Una «schiacciata» per battere un linfoma Non Hodgkin
Lorenzo Bonetti è un pallavolista che nel 2012 è stato colpito dal tumore del sistema linfatico. La sua storia è ripercorsa nel libro «Sotto Rete», i cui proventi saranno devoluti alla Fondazione Veronesi
Non fosse un pallavolista, nato palleggiatore e poi evolutosi al ruolo di schiacciatore, Lorenzo Bonetti sarebbe stato capace di vincere la forza di gravità scalando le montagne. La sua vita è stata un’ascesa continua: prima come atleta e poi come uomo. Nato a Bergamo, Bonetti è cresciuto tra i vivai dell’Albinoleffe e dell’Atalanta col desiderio più comune tra gli adolescenti: diventare un calciatore. Poi, siccome le soddisfazioni tardavano ad arrivare, decise di seguire le orme materne e convergere quasi maggiorenne verso il volley. Ma l’arrampicata più ripida è stata quella vissuta sulla parete della vita, che quattro anni fa gli ha piazzato un tiro mancino mica da quattro soldi: la diagnosi di un linfoma Non Hodgkin nell’estate del 2012, alle spalle una buona stagione vissuta a Cantù. «Era il 13 agosto, ricordo la telefonata di Maurizio Buelli, ematologo dell’ospedale Giovanni XXIII di Bergamo». L’analisi del midollo osseo aveva confermato i sospetti che circolavano da un mese, da quando Bonetti s’era sottoposto a una risonanza magnetica per un mal di schiena persistente. Diagnosi, terapie (chemio e radio), guarigione e ritorno in campo: tutto in meno di un anno. «Un’esperienza che mi ha insegnato che ognuno di noi può sconfiggere ogni male: basta non arrendersi mai».
La storia di Bonetti, oggi schiacciatore in A2 a Castellana Grotte, è un’iniezione di fiducia per tutte le persone che stanno combattendo contro un tumore e per chi è al loro fianco. Il pallavolista, sulla via della guarigione, ha scelto di raccontarla in un libro (scritto col giornalista Paolo Fontanesi) edito da Edizioni Npe: «Sotto Rete», il cui ricavato sarà in parte devoluto a Gold for Kids, il progetto con cui la Fondazione Umberto Veronesi sostiene la ricerca nel campo dell'oncologia pediatrica. Già senza la malattia, la carriera professionale di Bonetti avrebbe un che di unico: il passaggio tardivo da uno sport a un altro, un’ascesa rapida, rapidissima. Fino alla massima serie: scoperta a Vibo Valentia e maneggiata con più esperienza a Milano, a due passi dalla casa dove vive mamma Rosa (Gagni), pallavolista in serie A a Bergamo a cavallo tra gli anni ’70 e ’80. La stessa in cui Lorenzo ha cercato rifugio quando un ostacolo imprevisto s’è affacciato lungo la strada della sua vita. «Devo ridere o devo piangere?», mi chiedevo nei momenti di sofferenza. «Sorridi, mi dicevo, perché la vita è bella». Superate le prime esitazioni («Perché proprio a me?»), non c'è stato spazio per la rassegnazione. «Perché è il male di tutti i mali».

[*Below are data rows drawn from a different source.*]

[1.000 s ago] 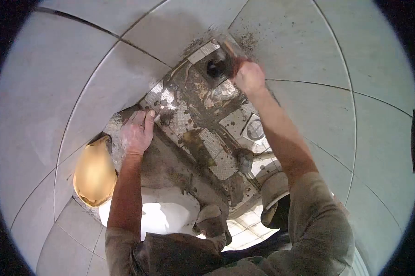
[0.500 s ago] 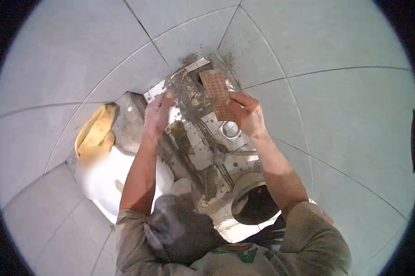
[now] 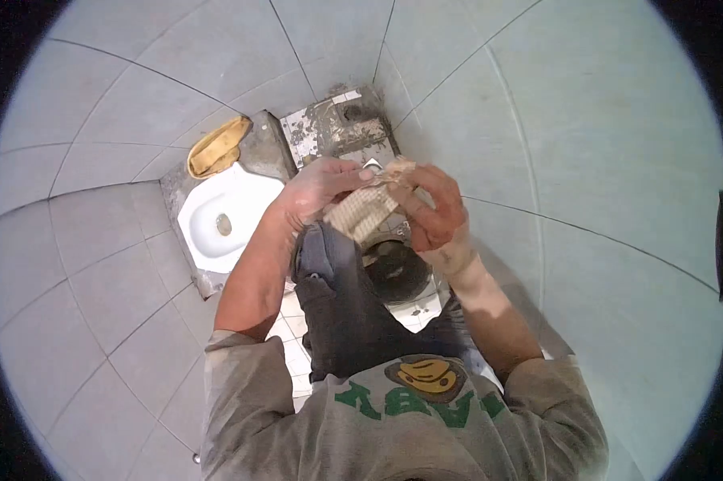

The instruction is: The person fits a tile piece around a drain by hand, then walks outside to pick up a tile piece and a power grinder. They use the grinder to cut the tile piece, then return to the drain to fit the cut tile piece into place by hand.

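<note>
My right hand (image 3: 440,210) grips a flat piece of tile (image 3: 363,213) by its right end. The tile is pale beige with a gridded, ribbed face, and it is tilted in front of my body. At its upper left edge, my left hand (image 3: 325,189) has its fingers bent and closed against it, the thumb pointing toward the right hand. Between the fingertips the tile's top edge is partly hidden and blurred. Beneath the hands stands a round bucket (image 3: 397,276) with a dark inside, partly covered by the right hand and my leg.
A white squat toilet (image 3: 237,200) is set in the floor to the left. Beside it a yellow, folded-looking item (image 3: 219,147) lies on a rough grey ledge (image 3: 267,152). In the back corner, the broken floor patch (image 3: 325,132) has a dark hole (image 3: 352,114). Tiled walls (image 3: 618,160) close in around me.
The view has pulled back and shifted. My right hand has brought the tile nearer my body and turned it to a paler look. My left hand, earlier apart, is now at the tile.
</note>
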`<state>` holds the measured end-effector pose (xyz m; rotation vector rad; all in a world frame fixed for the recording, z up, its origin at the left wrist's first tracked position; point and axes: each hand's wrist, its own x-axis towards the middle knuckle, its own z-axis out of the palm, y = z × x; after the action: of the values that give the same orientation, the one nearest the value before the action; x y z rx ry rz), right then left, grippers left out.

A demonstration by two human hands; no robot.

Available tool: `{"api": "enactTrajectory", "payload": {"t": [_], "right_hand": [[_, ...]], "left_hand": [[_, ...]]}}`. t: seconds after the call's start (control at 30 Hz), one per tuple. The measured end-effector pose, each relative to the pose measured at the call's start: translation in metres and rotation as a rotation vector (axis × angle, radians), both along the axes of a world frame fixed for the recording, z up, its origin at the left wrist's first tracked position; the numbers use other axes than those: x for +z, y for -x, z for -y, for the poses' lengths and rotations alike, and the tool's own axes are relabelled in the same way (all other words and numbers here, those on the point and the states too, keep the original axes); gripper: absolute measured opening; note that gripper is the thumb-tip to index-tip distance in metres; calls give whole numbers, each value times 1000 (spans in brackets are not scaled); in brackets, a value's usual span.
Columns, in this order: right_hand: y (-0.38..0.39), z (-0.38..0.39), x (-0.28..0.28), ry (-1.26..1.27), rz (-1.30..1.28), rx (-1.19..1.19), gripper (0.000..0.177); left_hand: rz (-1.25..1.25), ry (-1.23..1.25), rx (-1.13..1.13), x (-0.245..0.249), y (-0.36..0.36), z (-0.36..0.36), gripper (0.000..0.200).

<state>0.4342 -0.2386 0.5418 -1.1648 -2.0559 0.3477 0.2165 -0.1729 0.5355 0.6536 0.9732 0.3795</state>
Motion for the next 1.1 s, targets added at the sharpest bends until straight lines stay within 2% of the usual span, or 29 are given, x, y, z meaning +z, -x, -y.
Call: {"api": "enactTrajectory", "payload": {"t": [0.07,0.13,0.2,0.3,0.37,0.4,0.47,0.53,0.6,0.67,0.7,0.73,0.77,0.8,0.83,0.87,0.9,0.93,0.97,1.0,1.03,1.07,1.1], "right_hand": [[0,23,15,39,-9,-2,54],[-13,40,31,15,36,-8,53],[-24,60,48,0,94,-22,52],[-5,58,81,-3,137,-93,48],[-17,86,89,171,107,-123,44],[-24,98,89,156,105,-129,44],[-47,132,79,516,-4,-48,41],[-86,173,67,774,47,-37,40],[-127,227,52,688,160,-161,29],[-177,271,54,785,185,-136,20],[-216,307,27,853,453,-120,20],[-244,333,3,921,721,-118,21],[-244,338,34,1028,639,-428,21],[-243,340,72,1112,519,-761,21],[-262,350,69,1093,515,-890,22],[-283,365,58,1079,492,-1032,24],[-303,377,37,936,462,-1145,23],[-319,388,19,795,432,-1263,25],[-327,389,16,751,375,-1325,26],[-332,386,21,721,327,-1370,27],[-325,379,49,669,207,-1427,27],[-330,378,38,591,100,-1530,30],[-326,376,57,570,14,-1556,32]], "left_hand": [[-75,-121,30,19,2,20,22],[-84,-110,18,42,-13,31,20],[-167,-250,-75,62,-32,46,15],[-152,-247,-10,66,-14,40,16],[-165,-274,-1,70,-18,48,15],[-215,-278,63,73,-16,51,15],[-257,-300,116,77,-11,54,15],[-288,-280,185,76,-8,57,16],[-279,-331,200,83,-9,60,18],[-270,-336,330,100,-16,66,17],[-322,-358,321,93,-12,64,18],[-401,-481,303,94,-11,66,20],[-374,-508,340,82,-10,62,21],[-476,-543,264,61,-2,53,26],[-506,-512,211,44,2,43,31],[-768,-755,-51,52,4,41,32],[-626,-612,-28,7,19,20,31],[-580,-507,84,3,19,18,28],[-359,-453,150,4,16,16,27],[-243,-445,228,8,10,20,31],[-358,-365,43,-41,49,-27,33],[-510,-548,-33,-26,64,-23,30],[-497,-514,-37,-8,52,-11,28]]}}
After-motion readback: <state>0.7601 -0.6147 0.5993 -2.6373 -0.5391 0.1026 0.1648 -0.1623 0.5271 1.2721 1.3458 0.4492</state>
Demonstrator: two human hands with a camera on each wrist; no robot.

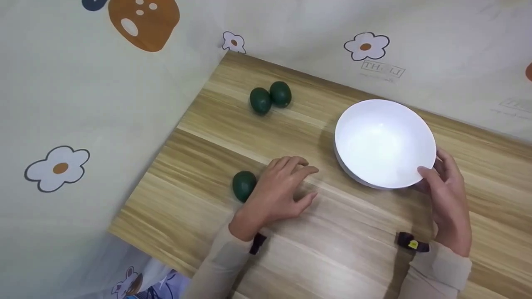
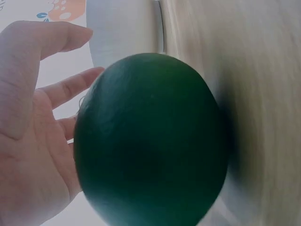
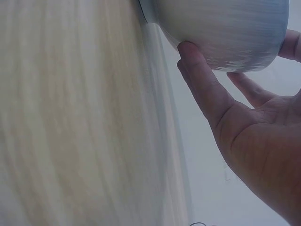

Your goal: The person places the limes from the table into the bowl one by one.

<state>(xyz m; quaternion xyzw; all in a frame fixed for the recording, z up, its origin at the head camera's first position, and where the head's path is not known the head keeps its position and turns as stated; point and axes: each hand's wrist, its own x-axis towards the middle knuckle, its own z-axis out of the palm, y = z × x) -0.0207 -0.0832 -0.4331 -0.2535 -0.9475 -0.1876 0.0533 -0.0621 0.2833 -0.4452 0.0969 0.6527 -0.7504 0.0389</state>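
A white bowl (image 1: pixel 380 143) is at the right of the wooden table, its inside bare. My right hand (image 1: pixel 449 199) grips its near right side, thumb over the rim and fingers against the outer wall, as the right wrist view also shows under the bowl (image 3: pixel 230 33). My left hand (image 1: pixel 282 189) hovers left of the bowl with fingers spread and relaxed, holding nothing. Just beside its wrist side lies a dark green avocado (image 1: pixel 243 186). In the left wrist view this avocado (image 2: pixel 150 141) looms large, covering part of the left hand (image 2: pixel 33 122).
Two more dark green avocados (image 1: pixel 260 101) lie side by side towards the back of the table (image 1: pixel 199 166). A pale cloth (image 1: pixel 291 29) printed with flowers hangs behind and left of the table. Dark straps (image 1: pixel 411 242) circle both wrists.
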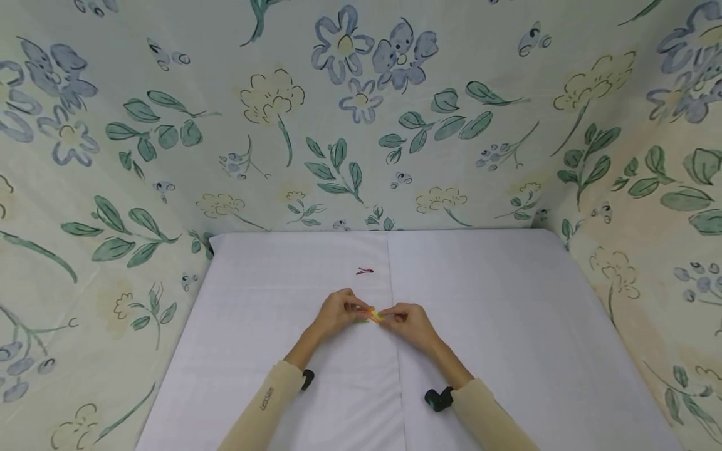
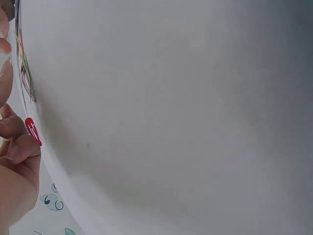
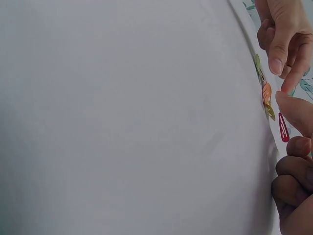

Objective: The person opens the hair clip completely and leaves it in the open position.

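Small curtained-off booth, going by the floral-print sheeting (image 1: 366,150) walling in the far side and both flanks (home or studio beyond it, can't tell). Print is blue and yellow flowers, green leaf sprigs. White-draped tabletop (image 1: 485,300), front-to-back seam (image 1: 400,376), takes up most of the space between.

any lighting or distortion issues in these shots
Head view: fairly even light, but the bright cluster of clips is too small to make out piece by piece; left wrist view: the white cloth darkens toward the right edge, and its far border looks bowed; right wrist view: the cloth dims toward the lower left, its border also curved.
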A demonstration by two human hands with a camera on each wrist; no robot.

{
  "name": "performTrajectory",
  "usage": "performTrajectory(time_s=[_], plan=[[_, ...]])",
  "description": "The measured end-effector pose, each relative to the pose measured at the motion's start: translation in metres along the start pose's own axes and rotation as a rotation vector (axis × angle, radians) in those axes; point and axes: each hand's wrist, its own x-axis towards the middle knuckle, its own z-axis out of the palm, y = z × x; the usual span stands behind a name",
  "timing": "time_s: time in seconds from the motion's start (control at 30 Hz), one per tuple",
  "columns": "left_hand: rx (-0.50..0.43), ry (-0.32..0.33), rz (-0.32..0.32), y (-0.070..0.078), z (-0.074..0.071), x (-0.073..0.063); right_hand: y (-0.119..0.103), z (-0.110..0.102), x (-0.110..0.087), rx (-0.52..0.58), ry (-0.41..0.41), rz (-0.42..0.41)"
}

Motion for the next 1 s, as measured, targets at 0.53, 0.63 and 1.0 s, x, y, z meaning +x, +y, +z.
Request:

Il racconto scorre tutto d’un fiato: la paura iniziale, la voglia di divertirsi anche durante la malattia, quel pallone, «che per me era come una biro per uno scrittore», che iniziava a mancare come l’ossigeno. Il male, all’inizio ignoto e invisibile, per Bonetti diventa nel tempo il nemico da sconfiggere. Il ritorno sul parquet è l’iniezione di adrenalina che fa la differenza. Sei mesi dopo è di nuovo in campo, in un palazzetto (a Cisano Bergamasco) pieno di parenti e amici. A quel punto la malattia fa già parte del passato: nella testa, se non nel corpo. Di scacciarla via da lì si preoccuperanno i medici. La malattia cambia anche il ruolo di Bonetti: da palleggiatore a schiacciatore. «Il mio allenatore mi spinse a sperimentare e i risultati non sono poi stati insoddisfacenti». Altro che: la schiacciata più bella di Lorenzo è stata quella messa a terra contro il linfoma. Un punto che gli è valso un’(altra) vita.